Çünkü arabayı onlar diledikleri yere süreceklerdir.
TKP’nin yeni
Genel Başkanı İsmail Bozkurt’un, KKTC Başkanı Rauf Denktaş’ın 15 Kasım 1983
günkü Meclis birleşiminde kürsüden ineceği sırada Federe Meclis üyelerini
“Kurucu Meclis üyeleri” olarak ilan eden konuşmasından sonra yayınladığı
bildiriden:
“…KKTC, KTFD’nin
devamıdır ve KTFD’nin tüm organları yasal olarak görevlerini sürdürmektedir. Devletin sadece adı değişmiştir. Bu nedenle
bir Kurucu Meclis kurulmasına ve teni durumun gereği olarak Anayasa’da
yapılması zorunlu biçimsel değişiklik dışında, Anayasa’nın özüne dokunacak
değişikliklere kesinlikle ve şiddetle karşı çıkmaya kararlı olduğumuzu
belirtiriz…”
KİPRİANU
BBC’YE NE DEMİŞTİ?
Kıbrıs
Rum Yönetimi Başkanı Spiros Kiprianu, 19 kasım 1983 günü ABD’ye gitmek üzere
Londra’dan ayrılmazdan önce, BBC’nin Türkçe yayınlarından sorumlu olan Gamon
McLellan’ın sorunlarını yanıtlarken, “KKTC’nin
ilan edilmesiyle, 1974 işgalinin ardındaki tüm amacın Kıbrıs’ın bölünmesini
sağlamak olduğunu hiç kuşku kalmayacak şekilde doğrulandı” şeklinde
konuşarak, ayrı devlet ilanının önceden iyi hazırlanmış bir plan olduğunu öne
sürmüştü.
Kiprianu,
BBC’nin “Diyelim ki Türkler sizin istediğinizi yaptılar ve bağımsızlık ilanını
geri aldılar. O zaman Kıbrıs Cumhuriyeti’nin Cumhurbaşkanı olarak belki
geçmişte önerilmemiş olan ne gibi önerileriniz olabilir? Neler verebilirsiniz
Kıbrıslı Türklere?” diye sorduğu soruya şu yanıtı vermişti: “Daha önce sık sık
söylediklerimi. Bizim içten isteklerimizi tekrarlayabilirim. Her şeyden önce bu
içten isteğe sahip olmanın doğal bir duygu olduğunu belirteyim. Çünkü bizler,
ülkenin bütünlüğü için çalışıyoruz. Amacımız ülkenin bütünlüğüdür. Bu, aynı
zamanda, amacımızın halkın birliğini sağlamak olduğunu gösterir. Ben Kıbrıslı Türklerin, Kıbrıs’ın birliği
sağlandığında, Kıbrıslı Rumlarla işbirliği yaptıklarında refaha ulaşacaklarına
kuvvetle inanıyorum. Oysa şimdi benze yalnız güçlük çekmekle kalmıyorlar! Çünkü
bağımsızlık ilanına karşı olanlar, buna inanıyorum ama, daha onların seslerini
duyamadık, ne oldu onlara?”
BBC: Kuzey Kıbrıs’ta solcu muhalefet
önderleri Alpay Durduran ve Özker Özgür, bağımsızlık ilanını onayladıklarını,
çünkü bunun görüşmelerin yeniden başlamasına olanak sağlayacağını
düşündüklerini, çıkmazı gidereceğine inandıklarını söylediler.

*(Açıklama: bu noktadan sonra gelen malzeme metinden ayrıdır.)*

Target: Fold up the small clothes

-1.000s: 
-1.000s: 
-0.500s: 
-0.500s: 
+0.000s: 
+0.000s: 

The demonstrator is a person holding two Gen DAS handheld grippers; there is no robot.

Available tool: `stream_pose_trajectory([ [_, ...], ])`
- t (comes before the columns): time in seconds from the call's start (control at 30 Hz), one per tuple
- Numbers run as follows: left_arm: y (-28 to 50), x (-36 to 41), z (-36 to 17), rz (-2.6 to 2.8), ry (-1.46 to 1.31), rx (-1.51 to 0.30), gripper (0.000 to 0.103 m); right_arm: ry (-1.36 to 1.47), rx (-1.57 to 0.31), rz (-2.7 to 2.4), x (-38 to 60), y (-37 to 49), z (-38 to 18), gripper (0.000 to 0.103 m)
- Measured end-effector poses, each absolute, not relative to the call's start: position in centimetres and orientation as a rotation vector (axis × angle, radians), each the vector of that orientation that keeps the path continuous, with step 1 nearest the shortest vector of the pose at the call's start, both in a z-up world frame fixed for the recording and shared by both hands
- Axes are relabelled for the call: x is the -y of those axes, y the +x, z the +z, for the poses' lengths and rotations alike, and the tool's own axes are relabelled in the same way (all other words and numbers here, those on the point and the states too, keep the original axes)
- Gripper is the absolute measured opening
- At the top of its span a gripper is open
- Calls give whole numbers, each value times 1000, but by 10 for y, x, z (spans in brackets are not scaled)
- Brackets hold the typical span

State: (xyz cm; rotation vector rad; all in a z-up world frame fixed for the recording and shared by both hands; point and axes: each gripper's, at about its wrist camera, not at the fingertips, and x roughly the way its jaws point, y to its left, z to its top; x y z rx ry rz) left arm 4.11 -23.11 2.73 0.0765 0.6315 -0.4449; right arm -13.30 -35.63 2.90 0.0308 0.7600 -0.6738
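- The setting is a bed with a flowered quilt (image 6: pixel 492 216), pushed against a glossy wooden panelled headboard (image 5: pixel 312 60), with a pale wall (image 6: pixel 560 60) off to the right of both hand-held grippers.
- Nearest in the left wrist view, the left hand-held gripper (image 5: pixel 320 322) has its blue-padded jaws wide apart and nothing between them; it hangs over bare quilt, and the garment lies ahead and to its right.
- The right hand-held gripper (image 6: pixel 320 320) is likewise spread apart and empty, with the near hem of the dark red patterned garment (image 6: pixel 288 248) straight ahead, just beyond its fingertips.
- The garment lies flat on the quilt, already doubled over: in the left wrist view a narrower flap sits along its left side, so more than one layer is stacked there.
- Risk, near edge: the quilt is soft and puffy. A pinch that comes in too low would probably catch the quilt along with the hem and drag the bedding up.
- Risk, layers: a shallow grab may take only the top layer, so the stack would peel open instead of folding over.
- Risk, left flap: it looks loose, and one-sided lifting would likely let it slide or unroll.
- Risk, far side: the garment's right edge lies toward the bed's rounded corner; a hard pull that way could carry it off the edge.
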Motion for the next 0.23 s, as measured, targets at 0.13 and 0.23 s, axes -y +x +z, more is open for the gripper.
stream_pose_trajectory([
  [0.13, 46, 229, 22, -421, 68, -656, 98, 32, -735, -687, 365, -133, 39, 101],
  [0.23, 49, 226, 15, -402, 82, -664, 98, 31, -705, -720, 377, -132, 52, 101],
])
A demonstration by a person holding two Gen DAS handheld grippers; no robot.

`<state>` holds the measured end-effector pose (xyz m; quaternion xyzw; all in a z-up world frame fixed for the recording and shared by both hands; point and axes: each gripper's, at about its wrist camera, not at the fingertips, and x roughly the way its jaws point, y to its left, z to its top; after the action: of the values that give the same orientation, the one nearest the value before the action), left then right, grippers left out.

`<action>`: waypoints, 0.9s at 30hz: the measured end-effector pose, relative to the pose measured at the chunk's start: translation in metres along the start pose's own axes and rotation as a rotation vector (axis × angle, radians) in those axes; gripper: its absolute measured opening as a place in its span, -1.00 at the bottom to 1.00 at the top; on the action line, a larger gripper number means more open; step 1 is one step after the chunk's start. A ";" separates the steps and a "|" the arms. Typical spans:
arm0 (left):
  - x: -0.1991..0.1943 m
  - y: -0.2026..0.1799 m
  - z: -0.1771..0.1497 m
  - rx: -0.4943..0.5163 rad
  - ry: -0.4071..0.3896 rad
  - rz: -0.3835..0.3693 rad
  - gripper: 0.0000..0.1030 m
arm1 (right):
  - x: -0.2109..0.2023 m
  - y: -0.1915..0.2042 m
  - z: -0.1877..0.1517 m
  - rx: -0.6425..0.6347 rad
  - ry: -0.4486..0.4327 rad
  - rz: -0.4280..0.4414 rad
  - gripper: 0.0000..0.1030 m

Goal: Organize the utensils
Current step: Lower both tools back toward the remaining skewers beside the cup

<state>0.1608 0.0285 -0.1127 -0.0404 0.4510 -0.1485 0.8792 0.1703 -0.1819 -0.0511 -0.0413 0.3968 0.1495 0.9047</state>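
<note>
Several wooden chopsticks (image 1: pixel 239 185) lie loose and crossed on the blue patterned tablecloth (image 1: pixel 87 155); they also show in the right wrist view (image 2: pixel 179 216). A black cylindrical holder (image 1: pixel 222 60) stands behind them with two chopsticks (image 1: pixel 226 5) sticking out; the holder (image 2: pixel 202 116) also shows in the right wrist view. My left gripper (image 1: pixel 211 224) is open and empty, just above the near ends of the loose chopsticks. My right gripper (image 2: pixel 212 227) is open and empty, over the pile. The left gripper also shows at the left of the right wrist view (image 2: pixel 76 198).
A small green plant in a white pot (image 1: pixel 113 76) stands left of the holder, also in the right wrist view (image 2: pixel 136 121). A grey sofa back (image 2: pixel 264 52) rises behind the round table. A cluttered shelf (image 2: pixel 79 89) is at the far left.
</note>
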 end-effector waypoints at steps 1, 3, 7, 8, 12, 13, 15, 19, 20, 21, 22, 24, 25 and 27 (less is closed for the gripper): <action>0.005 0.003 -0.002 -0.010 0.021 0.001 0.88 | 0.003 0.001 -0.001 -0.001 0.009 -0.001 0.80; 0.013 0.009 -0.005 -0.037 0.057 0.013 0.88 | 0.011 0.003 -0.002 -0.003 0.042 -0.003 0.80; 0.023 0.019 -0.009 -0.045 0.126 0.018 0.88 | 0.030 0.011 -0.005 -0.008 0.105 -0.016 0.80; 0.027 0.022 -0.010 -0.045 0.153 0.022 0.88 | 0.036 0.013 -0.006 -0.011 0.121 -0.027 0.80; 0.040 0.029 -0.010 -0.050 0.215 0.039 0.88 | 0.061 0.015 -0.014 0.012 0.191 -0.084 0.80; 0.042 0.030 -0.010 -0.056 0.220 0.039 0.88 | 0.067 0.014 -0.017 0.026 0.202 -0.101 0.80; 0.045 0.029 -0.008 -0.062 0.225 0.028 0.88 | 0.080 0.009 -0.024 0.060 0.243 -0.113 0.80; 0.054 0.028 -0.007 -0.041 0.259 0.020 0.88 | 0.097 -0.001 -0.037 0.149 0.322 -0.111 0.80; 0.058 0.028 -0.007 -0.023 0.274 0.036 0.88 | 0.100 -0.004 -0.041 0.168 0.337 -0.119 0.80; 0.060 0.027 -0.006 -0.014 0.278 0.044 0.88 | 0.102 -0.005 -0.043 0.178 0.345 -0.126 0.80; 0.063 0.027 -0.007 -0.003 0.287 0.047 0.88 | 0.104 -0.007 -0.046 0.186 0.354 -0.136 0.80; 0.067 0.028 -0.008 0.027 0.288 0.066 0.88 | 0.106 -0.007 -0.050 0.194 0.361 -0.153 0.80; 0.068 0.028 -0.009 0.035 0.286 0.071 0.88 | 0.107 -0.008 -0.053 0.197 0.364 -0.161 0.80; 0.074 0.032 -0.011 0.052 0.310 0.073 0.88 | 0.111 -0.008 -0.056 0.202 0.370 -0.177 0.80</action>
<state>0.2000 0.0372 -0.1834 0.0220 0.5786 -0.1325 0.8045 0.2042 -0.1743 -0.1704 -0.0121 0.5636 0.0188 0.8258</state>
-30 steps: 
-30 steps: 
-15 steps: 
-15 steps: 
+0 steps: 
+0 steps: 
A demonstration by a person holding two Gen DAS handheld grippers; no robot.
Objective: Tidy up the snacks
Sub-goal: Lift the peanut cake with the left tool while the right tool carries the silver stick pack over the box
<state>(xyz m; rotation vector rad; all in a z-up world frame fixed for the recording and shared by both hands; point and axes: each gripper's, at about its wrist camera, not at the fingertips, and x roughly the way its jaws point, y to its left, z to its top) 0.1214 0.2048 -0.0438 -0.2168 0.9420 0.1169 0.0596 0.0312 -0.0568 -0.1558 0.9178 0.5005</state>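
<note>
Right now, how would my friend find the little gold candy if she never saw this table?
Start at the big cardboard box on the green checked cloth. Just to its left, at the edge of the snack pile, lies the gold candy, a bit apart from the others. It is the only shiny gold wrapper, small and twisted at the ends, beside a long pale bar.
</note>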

Kiprianu: Oysa bu, görüşmelerin
yapılmamasının tek yoludur. “Ben Kıbrıs’ın işgal altındaki bölümünün Kıbrıs’tan
alıyorum, bağımsız bir devlet kuruyorum ve şimdi görüşmelere başlanacağını
umuyorlarsa, çok yanılıyorlar. Çünkü görüşmelerin tüm bunlar olmadan yapılması
gerekir. Üstelik size ne Türkiye, ne
Kıbrıs’taki dinleyicilerinizin farkında olmadığı bir şey daha söyleyeyim:
BM Genel Sekreteri, Denktaş’ın önerdiği üzere benimle Denktaş arasında başarılı
bir toplantı yapılmasını sağlamak için kapsamlı danışmalara başlamak üzere
olduğunu her iki tarafa da haber vermişti. Nitekim bu konuda yazılı bir
bildiri, muhtemelen Salı günü bize gönderilecekken, Salı günü bu gelişmeye
tanık olduk ve Genel Sekreteri’nin tüm çabaları yıkıldı. Genel Sekreterin bu
çabasından Türkiye hükümetinin haberi olduğuna kuvvetle inanıyorum. Bu konuda
kanıtlarımız var…
… Görüşmelerin sürüncemede kalmaması için
Türk hükümetinin köklü kararlar alması, adanın bölünmesine karşı olduğunu
saptaması ve asıl amacının gerçek federasyon olduğunu belirlemesi gerektiğini
söyleyen Kiprianu, ancak o zaman gerçek federasyonda, sorunun çeşitli
yönlerine yanıtlar ve çözüm yolları bulunabileceğini belirtmiş ve sözlerini
şöyle sürdürmüştü: “Tabii burada çok,
çok önemli bir noktayı belirtmek gerek. O da Türk hükümetinin işgal
kuvvetlerinin adada kalamayacağı kararına varmasıdır.”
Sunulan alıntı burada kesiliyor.